Arrival is a thought-provoking 2016 science fiction movie that explores language, time, and the profound implications of how we communicate.
I’m going to pause and let you ponder those last three words for a moment: how we communicate.
Now, I’m going to pause again… and let you ponder the two words in bold. They both refer to time, and by extension, they influence how you think.

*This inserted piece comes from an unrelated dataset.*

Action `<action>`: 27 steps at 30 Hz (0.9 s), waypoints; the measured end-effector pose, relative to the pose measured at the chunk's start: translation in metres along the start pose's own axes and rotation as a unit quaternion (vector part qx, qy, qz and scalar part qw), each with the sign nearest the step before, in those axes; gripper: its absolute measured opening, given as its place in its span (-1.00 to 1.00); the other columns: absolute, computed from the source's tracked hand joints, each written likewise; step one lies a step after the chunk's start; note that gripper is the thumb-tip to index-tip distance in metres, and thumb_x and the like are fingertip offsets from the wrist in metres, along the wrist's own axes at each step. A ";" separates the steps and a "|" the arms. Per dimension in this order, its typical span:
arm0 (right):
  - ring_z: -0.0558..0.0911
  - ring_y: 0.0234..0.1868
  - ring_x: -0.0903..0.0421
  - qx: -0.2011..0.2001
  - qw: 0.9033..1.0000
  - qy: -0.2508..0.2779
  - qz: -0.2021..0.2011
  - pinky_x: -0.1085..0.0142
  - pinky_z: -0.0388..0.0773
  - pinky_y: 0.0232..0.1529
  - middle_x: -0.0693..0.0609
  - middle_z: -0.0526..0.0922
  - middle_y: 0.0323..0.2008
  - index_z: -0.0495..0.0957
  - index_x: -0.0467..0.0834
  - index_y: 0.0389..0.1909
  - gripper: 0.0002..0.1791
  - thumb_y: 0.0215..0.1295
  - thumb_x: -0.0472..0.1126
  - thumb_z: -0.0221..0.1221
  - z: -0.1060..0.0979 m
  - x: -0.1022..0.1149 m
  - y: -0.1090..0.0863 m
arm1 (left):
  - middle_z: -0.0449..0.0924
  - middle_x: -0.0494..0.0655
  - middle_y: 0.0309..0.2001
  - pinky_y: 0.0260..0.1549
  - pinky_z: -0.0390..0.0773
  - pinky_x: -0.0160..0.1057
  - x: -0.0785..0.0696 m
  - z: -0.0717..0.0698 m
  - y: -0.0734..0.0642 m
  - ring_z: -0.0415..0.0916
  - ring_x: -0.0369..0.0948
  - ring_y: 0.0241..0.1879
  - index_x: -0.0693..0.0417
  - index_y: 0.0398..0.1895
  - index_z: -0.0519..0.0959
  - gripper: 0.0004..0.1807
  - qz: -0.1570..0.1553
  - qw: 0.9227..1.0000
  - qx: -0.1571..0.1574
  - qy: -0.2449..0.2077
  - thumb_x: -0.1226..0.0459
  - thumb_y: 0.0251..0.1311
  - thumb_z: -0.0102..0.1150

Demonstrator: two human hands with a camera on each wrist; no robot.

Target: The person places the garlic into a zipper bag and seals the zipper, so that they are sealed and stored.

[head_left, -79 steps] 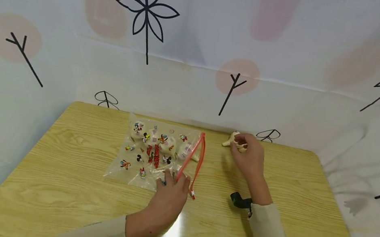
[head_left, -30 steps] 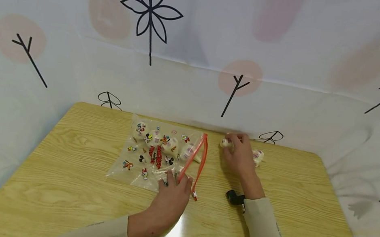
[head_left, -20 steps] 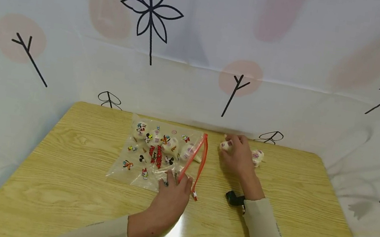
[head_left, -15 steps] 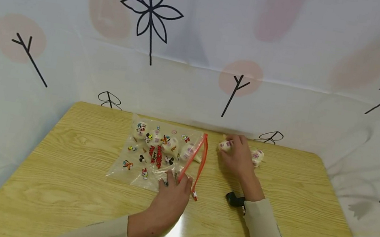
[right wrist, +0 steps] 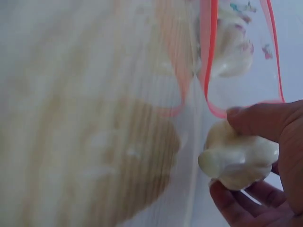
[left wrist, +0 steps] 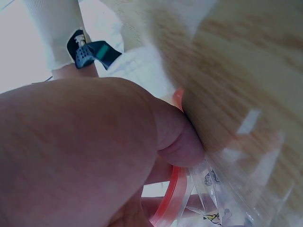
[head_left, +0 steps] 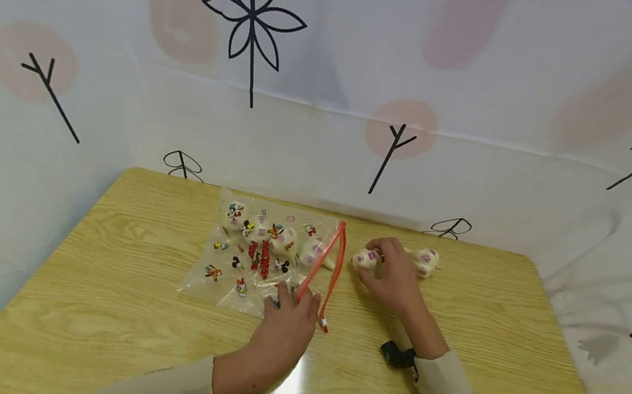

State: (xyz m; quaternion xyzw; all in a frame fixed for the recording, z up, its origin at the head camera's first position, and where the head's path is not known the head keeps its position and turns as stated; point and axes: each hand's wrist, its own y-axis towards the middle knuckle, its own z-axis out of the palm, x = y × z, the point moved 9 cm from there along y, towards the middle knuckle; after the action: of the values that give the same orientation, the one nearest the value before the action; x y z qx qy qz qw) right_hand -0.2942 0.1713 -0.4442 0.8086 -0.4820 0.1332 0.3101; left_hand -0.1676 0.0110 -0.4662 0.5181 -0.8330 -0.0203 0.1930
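"What's leftmost on the table [head_left: 110, 261]?"
"A clear printed bag [head_left: 198, 280], close to the back edge, with several garlic bulbs [head_left: 284, 243] inside."
"And the left hand [head_left: 285, 337]?"
"Fingers spread over the bag's near side, by the red strip [head_left: 321, 259] at its mouth; whether they pinch the plastic, I can't tell."
"Further right?"
"The right hand [head_left: 395, 284], gripping a single bulb [head_left: 366, 259] between thumb and fingers, just beside the bag's mouth."
"Past that?"
"Another bulb [head_left: 427, 263], near the back edge, right of its middle."
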 end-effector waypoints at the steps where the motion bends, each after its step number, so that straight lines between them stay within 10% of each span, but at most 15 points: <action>1: 0.57 -0.10 -0.09 0.005 1.000 0.004 -0.006 -0.02 0.59 -0.09 -0.21 0.59 0.03 0.54 -0.29 0.10 -0.48 0.17 -0.29 0.53 0.001 0.002 -0.001 | 0.56 0.02 0.13 -0.19 0.75 0.10 0.000 0.000 0.000 0.64 0.26 0.14 -0.06 0.36 0.63 -0.58 0.000 1.000 -0.001 0.000 0.21 0.48 0.23; 16: 0.59 0.12 0.05 0.072 0.985 0.102 -0.119 0.05 0.64 0.13 -0.02 0.60 0.10 0.56 -0.19 0.09 -0.46 0.10 -0.35 0.57 0.019 0.050 -0.009 | 0.55 0.04 0.13 -0.16 0.75 0.13 0.000 0.002 0.003 0.63 0.30 0.16 -0.03 0.37 0.62 -0.58 0.000 1.000 0.014 -0.006 0.19 0.50 0.21; 27: 0.59 0.21 0.01 0.097 0.981 0.118 -0.116 0.05 0.64 0.23 -0.09 0.56 0.20 0.52 -0.26 0.22 -0.38 0.14 -0.38 0.52 0.031 0.055 -0.012 | 0.54 0.05 0.10 -0.20 0.75 0.12 0.001 -0.003 0.001 0.64 0.29 0.13 0.02 0.32 0.63 -0.58 0.000 1.000 -0.007 0.000 0.21 0.43 0.28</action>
State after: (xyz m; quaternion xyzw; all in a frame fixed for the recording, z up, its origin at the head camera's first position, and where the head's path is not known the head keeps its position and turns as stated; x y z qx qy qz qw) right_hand -0.2594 0.1174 -0.4448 0.8638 -0.3296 0.2375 0.2980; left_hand -0.1680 0.0111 -0.4632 0.5169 -0.8328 -0.0263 0.1965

If you haven’t seen the film, here’s the basic idea. When twelve mysterious alien ships land around the world, expert linguist Louise Banks is recruited by the U.S. military to decipher the extraterrestrials’ language. As she learns to understand the aliens—called Heptapods—she begins to experience time in a nonlinear way, unlocking insights that blur the boundaries between past, present, and future.
The film stars Amy Adams as Dr. Banks, Jeremy Renner as physicist Ian Donnelly, Forest Whitaker as Colonel Weber, Michael Stuhlbarg as Agent Halpern, and Tzi Ma as General Shang (who has a small but pivotal role).
Over the weekend, I rewatched Arrival and also reread Ted Chiang’s 1998 short story Story of Your Life, from which the film was adapted. The movie diverges from the story in several ways—adding geopolitical tension and offering a more cinematic emotional arc—but both are brilliant in their own right.
What fascinates me most isn’t the spaceships or alien technology; it’s that as Dr. Banks learns the Heptapods’ language, the structure of her thoughts—and thus her experience of time—changes. It’s not an external technology that allows her to shift through time; it’s an internal reorganization of perception, enabled by language.
This possibility alone stretches a fictional work towards a reality-shifting tool. Can language actually have such a profound effect? Some human languages already reflect radically different conceptions of time. Here are a few:
Hopi (Native American language):
Hopi doesn’t divide time into past, present, and future like English. Instead, it distinguishes between events that are manifest or unmanifest. Time is not a flowing line; it’s a reflection of what is or is not real… yet.Quechua (Andean language):
In Quechua, the past is referred to as “in front” of you—because it’s visible and known—and the future is “behind” you, because it’s hidden. The logic flips our usual metaphors on their head.Australian Aboriginal languages (e.g. Yolŋu, Arrernte):
Many Aboriginal Australians describe time through Dreamtime, a concept in which ancestral events exist in an eternal present. Time is cyclical, spiritual, and interwoven with land and identity.
In Arrival, the message is subtle but seismic: the way we think—the words and metaphors we use—shapes the way we experience time, reality, and even love. It’s not just about understanding others. It’s about expanding what it means to be human.
Even Judao-Christian Scriptures seem to emphasize the supernatural power of language as the most powerful thing in the universe (the word of God)
Yes, to Arrival! I would especially like revisiting that, having just finished a wonderful recent book that explores similar ground: The Mountain in the Sea by Ray Nayler. Here, the “alien“ intelligence is emerging among a local population of octopus. Alongside the inquiry into such different modes of communication is an interlaced take on AI, a few years more advanced than where we are now. Much like Richard Powers, Nayler weaves leading edge science into a compelling multithreaded story.